THE PROBLEM >> Copy the records below exactly as they appear.
#### PROVIDED ENTRIES ####
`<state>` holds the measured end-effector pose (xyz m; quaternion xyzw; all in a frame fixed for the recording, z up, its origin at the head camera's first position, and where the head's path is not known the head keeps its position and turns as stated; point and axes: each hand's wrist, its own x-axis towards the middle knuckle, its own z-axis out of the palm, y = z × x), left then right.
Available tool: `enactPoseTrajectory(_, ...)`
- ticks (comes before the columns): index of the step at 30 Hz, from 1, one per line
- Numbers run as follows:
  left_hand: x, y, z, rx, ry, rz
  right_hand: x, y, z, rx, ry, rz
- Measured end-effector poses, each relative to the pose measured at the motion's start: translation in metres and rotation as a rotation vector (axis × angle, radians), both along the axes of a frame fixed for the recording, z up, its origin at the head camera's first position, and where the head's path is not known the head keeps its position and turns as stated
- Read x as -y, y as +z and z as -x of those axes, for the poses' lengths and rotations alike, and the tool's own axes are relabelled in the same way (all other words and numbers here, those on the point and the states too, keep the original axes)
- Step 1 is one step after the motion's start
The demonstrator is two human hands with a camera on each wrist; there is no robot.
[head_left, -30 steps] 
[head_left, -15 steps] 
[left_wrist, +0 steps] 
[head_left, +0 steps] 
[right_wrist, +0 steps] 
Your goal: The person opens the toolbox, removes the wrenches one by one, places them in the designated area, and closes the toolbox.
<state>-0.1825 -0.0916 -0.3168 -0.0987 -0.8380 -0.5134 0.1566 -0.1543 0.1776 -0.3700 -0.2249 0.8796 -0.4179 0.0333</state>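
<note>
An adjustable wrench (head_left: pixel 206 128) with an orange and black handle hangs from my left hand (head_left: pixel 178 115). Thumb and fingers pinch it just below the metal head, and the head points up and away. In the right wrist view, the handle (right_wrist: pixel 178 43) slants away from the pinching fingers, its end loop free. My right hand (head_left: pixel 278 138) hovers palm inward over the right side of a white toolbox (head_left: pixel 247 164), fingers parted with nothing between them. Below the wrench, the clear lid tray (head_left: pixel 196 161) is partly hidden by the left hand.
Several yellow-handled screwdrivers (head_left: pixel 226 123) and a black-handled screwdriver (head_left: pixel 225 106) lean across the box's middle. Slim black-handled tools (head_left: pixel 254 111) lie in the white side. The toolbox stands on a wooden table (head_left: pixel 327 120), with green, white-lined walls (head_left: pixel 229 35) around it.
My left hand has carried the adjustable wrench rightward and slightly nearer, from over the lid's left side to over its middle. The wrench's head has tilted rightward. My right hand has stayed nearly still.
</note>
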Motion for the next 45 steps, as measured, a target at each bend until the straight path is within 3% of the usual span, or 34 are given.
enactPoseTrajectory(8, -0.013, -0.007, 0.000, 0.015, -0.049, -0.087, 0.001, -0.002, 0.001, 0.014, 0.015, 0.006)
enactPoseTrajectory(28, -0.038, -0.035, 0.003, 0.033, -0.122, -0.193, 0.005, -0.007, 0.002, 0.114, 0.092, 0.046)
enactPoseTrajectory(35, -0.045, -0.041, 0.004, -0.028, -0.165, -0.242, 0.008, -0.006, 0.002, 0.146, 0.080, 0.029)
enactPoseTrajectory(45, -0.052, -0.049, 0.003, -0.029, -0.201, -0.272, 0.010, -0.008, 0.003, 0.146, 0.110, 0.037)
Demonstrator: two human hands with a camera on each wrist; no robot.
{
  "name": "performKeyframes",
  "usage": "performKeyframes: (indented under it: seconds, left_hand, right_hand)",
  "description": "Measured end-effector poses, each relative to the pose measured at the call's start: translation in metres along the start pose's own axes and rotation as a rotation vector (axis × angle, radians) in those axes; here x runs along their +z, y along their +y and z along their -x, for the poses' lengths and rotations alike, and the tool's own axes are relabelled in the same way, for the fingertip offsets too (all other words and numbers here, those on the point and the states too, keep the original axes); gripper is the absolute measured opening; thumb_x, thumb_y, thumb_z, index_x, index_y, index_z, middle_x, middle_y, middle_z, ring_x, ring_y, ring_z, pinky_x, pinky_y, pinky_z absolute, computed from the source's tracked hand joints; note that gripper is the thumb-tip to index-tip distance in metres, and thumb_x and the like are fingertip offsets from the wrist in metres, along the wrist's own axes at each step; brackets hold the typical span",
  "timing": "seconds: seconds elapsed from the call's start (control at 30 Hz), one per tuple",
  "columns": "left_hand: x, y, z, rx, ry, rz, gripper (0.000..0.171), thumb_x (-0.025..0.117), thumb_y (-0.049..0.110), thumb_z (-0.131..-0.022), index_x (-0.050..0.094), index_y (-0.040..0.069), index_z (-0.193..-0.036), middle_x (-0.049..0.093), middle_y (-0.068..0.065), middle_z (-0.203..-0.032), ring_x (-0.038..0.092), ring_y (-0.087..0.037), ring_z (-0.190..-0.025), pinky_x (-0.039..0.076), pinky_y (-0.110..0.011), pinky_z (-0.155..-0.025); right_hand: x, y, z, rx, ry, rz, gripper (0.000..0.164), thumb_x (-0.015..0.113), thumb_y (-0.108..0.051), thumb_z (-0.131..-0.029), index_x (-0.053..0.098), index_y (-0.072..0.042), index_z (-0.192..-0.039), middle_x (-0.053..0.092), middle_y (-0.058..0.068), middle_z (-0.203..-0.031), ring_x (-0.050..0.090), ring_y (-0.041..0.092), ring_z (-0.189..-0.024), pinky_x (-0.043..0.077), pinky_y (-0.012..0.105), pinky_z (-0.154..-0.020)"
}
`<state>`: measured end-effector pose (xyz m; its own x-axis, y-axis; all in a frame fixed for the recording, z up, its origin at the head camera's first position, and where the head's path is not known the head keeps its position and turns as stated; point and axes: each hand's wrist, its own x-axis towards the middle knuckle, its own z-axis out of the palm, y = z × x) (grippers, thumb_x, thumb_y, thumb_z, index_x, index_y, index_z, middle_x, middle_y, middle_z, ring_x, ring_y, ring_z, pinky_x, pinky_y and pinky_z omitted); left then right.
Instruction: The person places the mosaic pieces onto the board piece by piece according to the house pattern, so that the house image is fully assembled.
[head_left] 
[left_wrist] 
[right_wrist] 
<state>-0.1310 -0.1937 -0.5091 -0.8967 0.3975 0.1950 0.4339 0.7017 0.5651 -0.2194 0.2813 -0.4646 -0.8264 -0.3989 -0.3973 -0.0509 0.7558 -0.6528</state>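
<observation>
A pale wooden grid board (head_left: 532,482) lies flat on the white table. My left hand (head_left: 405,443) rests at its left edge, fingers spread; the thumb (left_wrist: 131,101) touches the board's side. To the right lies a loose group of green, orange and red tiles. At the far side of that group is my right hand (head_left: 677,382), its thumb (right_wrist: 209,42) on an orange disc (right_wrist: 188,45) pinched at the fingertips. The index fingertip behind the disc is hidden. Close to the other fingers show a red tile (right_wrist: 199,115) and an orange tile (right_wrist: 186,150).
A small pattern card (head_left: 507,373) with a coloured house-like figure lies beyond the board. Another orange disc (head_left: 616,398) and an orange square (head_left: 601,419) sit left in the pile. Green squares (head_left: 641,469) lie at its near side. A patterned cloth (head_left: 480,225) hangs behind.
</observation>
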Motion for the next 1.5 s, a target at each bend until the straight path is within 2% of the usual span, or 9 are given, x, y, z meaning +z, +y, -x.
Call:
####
ANSWER SPACE >>
`<state>` holds the measured end-effector pose (xyz m; quaternion xyzw; all in a frame fixed for the recording, z up, its origin at the head camera's first position, and where the head's path is not known the head keeps its position and turns as stated; point and axes: each hand's wrist, its own x-axis towards the middle knuckle, its own z-axis out of the palm, y = z × x), left then right.
Available tool: `enactPoseTrajectory(_, ...)`
- ticks (comes before the columns): index of the step at 30 Hz, from 1, one per line
- Numbers run as follows:
  left_hand: x, y, z, rx, ry, rz
  right_hand: x, y, z, rx, ry, rz
- Measured end-effector poses, each relative to the pose measured at the motion's start: translation in metres and rotation as a rotation vector (axis × angle, radians), both along the axes of a frame fixed for the recording, z up, its origin at the head camera's first position, and where the head's path is not known the head keeps its position and turns as stated
- Read x as -y, y as +z and z as -x of those axes, for the poses' lengths and rotations alike, and the tool's own axes are relabelled in the same way (all other words and numbers here, those on the point and the states too, keep the original axes)
- Step 1 is one step after the motion's start
The demonstrator is two human hands with a camera on each wrist; there is no robot.
[head_left, -30 steps] 
[head_left, -15 steps] 
[left_wrist, +0 steps] 
[head_left, +0 steps] 
[right_wrist, +0 steps] 
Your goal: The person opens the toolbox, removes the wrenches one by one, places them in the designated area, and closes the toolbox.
<state>-0.1825 -0.0916 -0.3168 -0.0987 -0.8380 -0.5134 0.1566 -0.1543 0.1776 -0.3700 -0.2249 0.8796 -0.4179 0.0333</state>
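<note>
An adjustable wrench (head_left: pixel 206 128) with an orange and black handle hangs from my left hand (head_left: pixel 178 115). Thumb and fingers pinch it just below the metal head, and the head points up and away. In the right wrist view, the handle (right_wrist: pixel 178 43) slants away from the pinching fingers, its end loop free. My right hand (head_left: pixel 278 138) hovers palm inward over the right side of a white toolbox (head_left: pixel 247 164), fingers parted with nothing between them. Below the wrench, the clear lid tray (head_left: pixel 196 161) is partly hidden by the left hand.
Several yellow-handled screwdrivers (head_left: pixel 226 123) and a black-handled screwdriver (head_left: pixel 225 106) lean across the box's middle. Slim black-handled tools (head_left: pixel 254 111) lie in the white side. The toolbox stands on a wooden table (head_left: pixel 327 120), with green, white-lined walls (head_left: pixel 229 35) around it.
My left hand has carried the adjustable wrench rightward and slightly nearer, from over the lid's left side to over its middle. The wrench's head has tilted rightward. My right hand has stayed nearly still.
</note>
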Motion for the next 45 steps, as measured, a target at each bend until the straight path is within 3% of the usual span, or 34 are given.
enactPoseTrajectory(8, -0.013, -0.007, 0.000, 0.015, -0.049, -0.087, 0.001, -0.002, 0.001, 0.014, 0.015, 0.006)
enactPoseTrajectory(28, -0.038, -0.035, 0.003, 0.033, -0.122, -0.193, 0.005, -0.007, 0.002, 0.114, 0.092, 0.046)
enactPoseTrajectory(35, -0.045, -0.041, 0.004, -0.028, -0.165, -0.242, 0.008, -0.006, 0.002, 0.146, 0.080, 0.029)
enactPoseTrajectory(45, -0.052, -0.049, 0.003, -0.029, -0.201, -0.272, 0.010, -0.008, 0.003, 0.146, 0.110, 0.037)
Demonstrator: two human hands with a camera on each wrist; no robot.
{
  "name": "performKeyframes",
  "usage": "performKeyframes: (indented under it: seconds, left_hand, right_hand)",
  "description": "Measured end-effector poses, each relative to the pose measured at the call's start: translation in metres along the start pose's own axes and rotation as a rotation vector (axis × angle, radians) in those axes; here x runs along their +z, y along their +y and z along their -x, for the poses' lengths and rotations alike, and the tool's own axes are relabelled in the same way, for the fingertip offsets too (all other words and numbers here, those on the point and the states too, keep the original axes); gripper is the absolute measured opening; thumb_x, thumb_y, thumb_z, index_x, index_y, index_z, middle_x, middle_y, middle_z, ring_x, ring_y, ring_z, pinky_x, pinky_y, pinky_z absolute, computed from the source's tracked hand joints; note that gripper is the thumb-tip to index-tip distance in metres, and thumb_x and the like are fingertip offsets from the wrist in metres, along the wrist's own axes at each step; brackets hold the typical span",
  "timing": "seconds: seconds elapsed from the call's start (control at 30 Hz), one per tuple",
  "columns": "left_hand: x, y, z, rx, ry, rz, gripper (0.000..0.171), thumb_x (-0.025..0.117), thumb_y (-0.049..0.110), thumb_z (-0.131..-0.022), index_x (-0.050..0.094), index_y (-0.040..0.069), index_z (-0.193..-0.036), middle_x (-0.049..0.093), middle_y (-0.068..0.065), middle_z (-0.203..-0.032), ring_x (-0.038..0.092), ring_y (-0.087..0.037), ring_z (-0.190..-0.025), pinky_x (-0.039..0.076), pinky_y (-0.110..0.011), pinky_z (-0.155..-0.025); right_hand: x, y, z, rx, ry, rz, gripper (0.000..0.164), thumb_x (-0.015..0.113), thumb_y (-0.108..0.051), thumb_z (-0.131..-0.029), index_x (-0.053..0.098), index_y (-0.072..0.042), index_z (-0.192..-0.039), middle_x (-0.053..0.092), middle_y (-0.058..0.068), middle_z (-0.203..-0.031), ring_x (-0.050..0.090), ring_y (-0.041..0.092), ring_z (-0.189..-0.024), pinky_x (-0.043..0.077), pinky_y (-0.012..0.105), pinky_z (-0.154..-0.020)"
}
`<state>`: measured end-effector pose (xyz m; its own x-axis, y-axis; all in a frame fixed for the recording, z up, its origin at the head camera's first position, and where the head's path is not known the head keeps its position and turns as stated; point and axes: each hand's wrist, its own x-axis towards the middle knuckle, its own z-axis out of the palm, y = z × x) (grippers, thumb_x, thumb_y, thumb_z, index_x, index_y, index_z, middle_x, middle_y, middle_z, ring_x, ring_y, ring_z, pinky_x, pinky_y and pinky_z omitted); left then right.
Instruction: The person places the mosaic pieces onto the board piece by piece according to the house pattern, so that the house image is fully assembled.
[head_left] 
[left_wrist] 
[right_wrist] 
<state>-0.1310 -0.1937 -0.5091 -0.8967 0.3975 0.1950 0.4339 0.7017 0.5651 -0.2194 0.2813 -0.4646 -0.8264 -0.3989 -0.3973 -0.0509 0.7558 -0.6528</state>
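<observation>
A pale wooden grid board (head_left: 532,482) lies flat on the white table. My left hand (head_left: 405,443) rests at its left edge, fingers spread; the thumb (left_wrist: 131,101) touches the board's side. To the right lies a loose group of green, orange and red tiles. At the far side of that group is my right hand (head_left: 677,382), its thumb (right_wrist: 209,42) on an orange disc (right_wrist: 188,45) pinched at the fingertips. The index fingertip behind the disc is hidden. Close to the other fingers show a red tile (right_wrist: 199,115) and an orange tile (right_wrist: 186,150).
A small pattern card (head_left: 507,373) with a coloured house-like figure lies beyond the board. Another orange disc (head_left: 616,398) and an orange square (head_left: 601,419) sit left in the pile. Green squares (head_left: 641,469) lie at its near side. A patterned cloth (head_left: 480,225) hangs behind.
</observation>
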Motion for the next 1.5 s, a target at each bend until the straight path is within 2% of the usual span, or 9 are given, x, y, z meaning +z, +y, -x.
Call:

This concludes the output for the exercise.